■ **DIRECTIONS**: Once the line containing "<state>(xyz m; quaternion" is found in the data below, output that line and every line after it through the last, unchanged and with nothing else.

+-------+

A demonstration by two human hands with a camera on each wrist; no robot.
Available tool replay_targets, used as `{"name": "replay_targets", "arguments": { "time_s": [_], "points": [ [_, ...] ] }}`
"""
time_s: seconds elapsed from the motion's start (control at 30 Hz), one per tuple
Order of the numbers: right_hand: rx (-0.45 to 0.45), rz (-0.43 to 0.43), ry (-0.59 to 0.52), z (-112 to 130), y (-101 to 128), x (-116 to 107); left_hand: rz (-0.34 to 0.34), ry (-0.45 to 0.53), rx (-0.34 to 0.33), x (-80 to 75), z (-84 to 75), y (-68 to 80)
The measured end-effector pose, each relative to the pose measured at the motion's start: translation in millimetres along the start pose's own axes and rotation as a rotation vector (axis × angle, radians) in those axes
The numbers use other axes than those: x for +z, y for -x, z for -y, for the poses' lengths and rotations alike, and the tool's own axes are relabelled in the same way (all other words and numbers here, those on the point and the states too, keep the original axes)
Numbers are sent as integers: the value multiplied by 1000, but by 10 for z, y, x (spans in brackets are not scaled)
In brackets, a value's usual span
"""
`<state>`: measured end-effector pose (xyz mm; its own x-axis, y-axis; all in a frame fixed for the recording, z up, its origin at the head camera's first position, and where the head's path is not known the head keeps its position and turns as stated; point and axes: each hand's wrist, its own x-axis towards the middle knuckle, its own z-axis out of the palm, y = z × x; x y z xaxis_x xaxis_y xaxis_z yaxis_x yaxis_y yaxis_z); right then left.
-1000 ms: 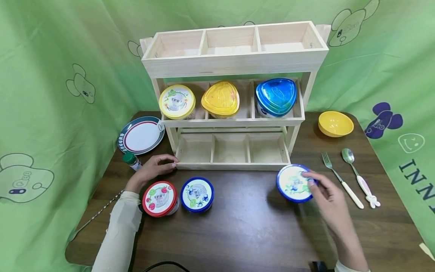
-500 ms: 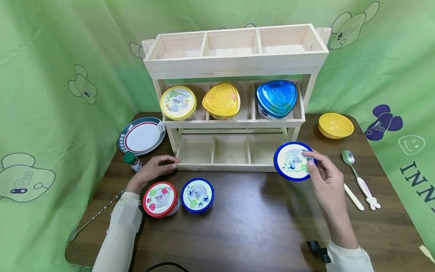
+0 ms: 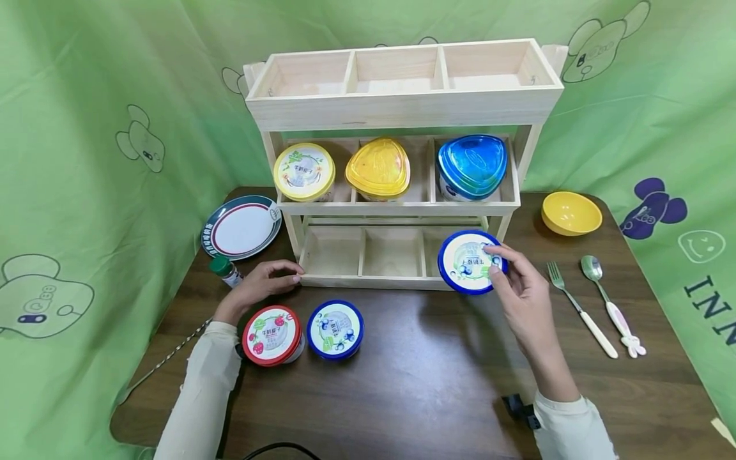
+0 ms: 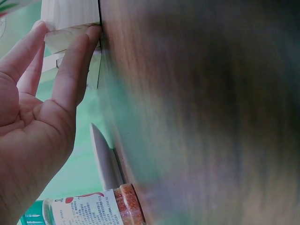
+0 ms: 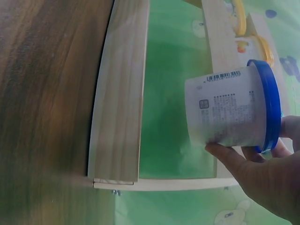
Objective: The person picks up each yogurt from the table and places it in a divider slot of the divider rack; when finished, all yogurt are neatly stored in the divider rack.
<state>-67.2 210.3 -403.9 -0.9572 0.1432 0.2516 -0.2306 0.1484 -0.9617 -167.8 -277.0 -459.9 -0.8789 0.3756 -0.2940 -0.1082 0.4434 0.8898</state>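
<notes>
Long cream sleeves, bare hands

Round tubs, blue lid: two — one in my right hand (image 3: 520,297), tub (image 3: 468,262), and one on the table (image 3: 335,329).
Round tub, red lid (image 3: 271,335): one.
Round tub, yellow lid (image 3: 304,172): one, on the rack.
Three-cornered tubs: two — yellow lid (image 3: 377,168), blue lid (image 3: 472,165).
Wooden rack (image 3: 402,105): one, three tiers of three compartments, nine in all.
Plate (image 3: 241,227): one.
Yellow bowl (image 3: 571,213): one.
Fork (image 3: 577,308): one.
Spoon (image 3: 609,305): one.
Spice bottle (image 3: 225,270): one, beside my left hand (image 3: 261,285).
</notes>
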Motion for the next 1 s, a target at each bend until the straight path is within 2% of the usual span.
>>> {"name": "replay_targets", "arguments": {
  "time_s": [0.17, 0.47, 0.57, 0.63, 0.7, 0.8, 0.83, 1.0],
  "points": [
    [6, 4, 29, -60, -106, 63, 3, -2, 6, -3, 9, -10],
    [48, -5, -7, -252, -325, 130, 1, 1, 15, -1, 0, -10],
    [83, -8, -34, -321, -391, 133, 19, 12, 39, -19, 14, -10],
    [106, -11, -58, -367, -434, 140, 47, 32, 77, -58, 87, -40],
    [128, -5, -72, -409, -465, 139, 51, 35, 81, -79, 124, -57],
    [158, 41, -50, -454, -506, 132, 52, 29, 76, -82, 135, -71],
    [165, 72, -20, -465, -514, 122, 39, 17, 58, -60, 82, -46],
    [142, 211, 157, -485, -543, 73, 18, 22, 22, -31, 23, -26]
  ]
}}
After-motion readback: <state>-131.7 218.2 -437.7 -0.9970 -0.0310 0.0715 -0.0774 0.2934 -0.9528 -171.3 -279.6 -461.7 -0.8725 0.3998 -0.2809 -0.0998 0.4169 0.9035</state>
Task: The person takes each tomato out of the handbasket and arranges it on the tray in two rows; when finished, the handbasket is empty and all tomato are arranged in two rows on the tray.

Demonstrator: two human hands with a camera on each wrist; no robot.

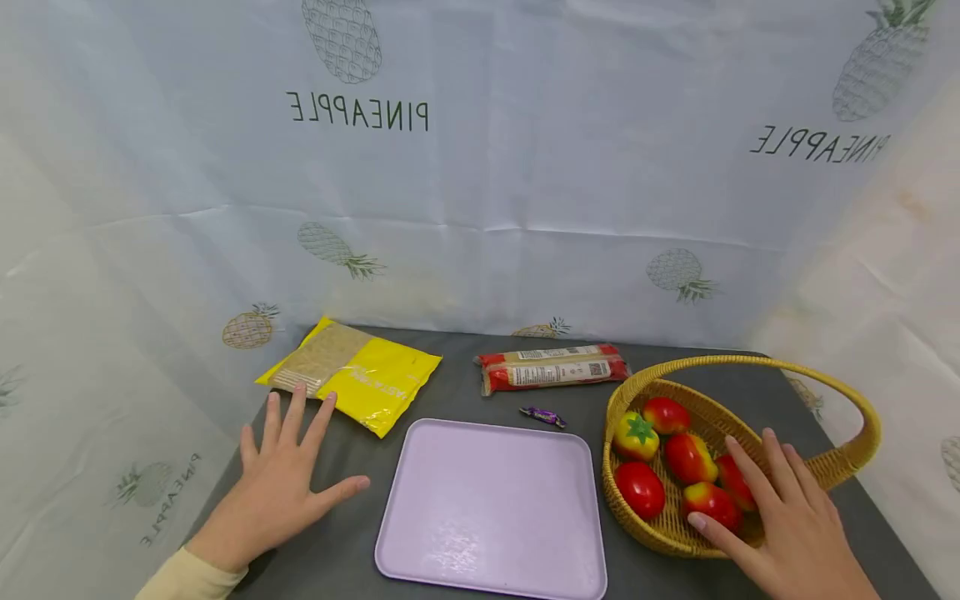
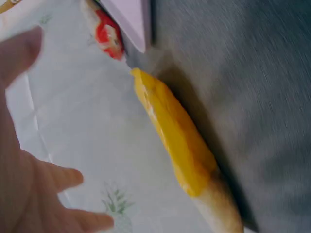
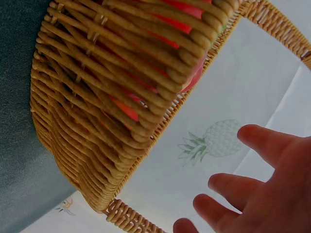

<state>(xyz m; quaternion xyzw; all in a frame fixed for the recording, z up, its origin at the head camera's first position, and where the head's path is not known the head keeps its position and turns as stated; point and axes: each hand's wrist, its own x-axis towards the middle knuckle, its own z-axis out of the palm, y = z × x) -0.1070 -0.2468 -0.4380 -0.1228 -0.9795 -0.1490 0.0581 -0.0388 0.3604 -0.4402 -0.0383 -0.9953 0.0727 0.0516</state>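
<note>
My left hand (image 1: 277,479) hovers with fingers spread, its fingertips just in front of a yellow pasta bag (image 1: 382,375) with a clear window. In the left wrist view that bag (image 2: 170,136) lies apart from the fingers. At the right, my right hand (image 1: 802,525) is held over the near right side of a wicker basket (image 1: 622,508), fingers stretched out and holding nothing. Several red and yellow toy fruits (image 1: 640,490) lie in the basket, partly covered by that hand. The right wrist view shows the basket's woven side (image 3: 97,97) away from the fingertips.
A pale purple tray (image 1: 491,508) lies between the hands. Behind it are a small purple wrapped candy (image 1: 543,417) and a red-ended clear packet (image 1: 555,368). The basket's tall handle (image 1: 750,361) arches above the grey table (image 1: 465,400). A pineapple-print curtain (image 1: 525,167) hangs behind.
</note>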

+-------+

■ **TASK RESULT**:
<state>(xyz m; quaternion xyzw; all in a frame fixed for the recording, z up, its origin at the head camera's first position, and where the head's path is not known the head keeps its position and turns as stated; point and axes: each hand's wrist, its own x-axis towards the middle knuckle, its own z-axis out of the palm, y = z × x) -0.1070 -0.2468 -0.4380 -0.1228 -0.9795 -0.1490 0.0581 -0.0388 0.3604 -0.4402 -0.0383 -0.9953 0.0727 0.0516</state>
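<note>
My left hand (image 1: 277,479) hovers with fingers spread, its fingertips just in front of a yellow pasta bag (image 1: 382,375) with a clear window. In the left wrist view that bag (image 2: 170,136) lies apart from the fingers. At the right, my right hand (image 1: 802,525) is held over the near right side of a wicker basket (image 1: 622,508), fingers stretched out and holding nothing. Several red and yellow toy fruits (image 1: 640,490) lie in the basket, partly covered by that hand. The right wrist view shows the basket's woven side (image 3: 97,97) away from the fingertips.
A pale purple tray (image 1: 491,508) lies between the hands. Behind it are a small purple wrapped candy (image 1: 543,417) and a red-ended clear packet (image 1: 555,368). The basket's tall handle (image 1: 750,361) arches above the grey table (image 1: 465,400). A pineapple-print curtain (image 1: 525,167) hangs behind.
</note>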

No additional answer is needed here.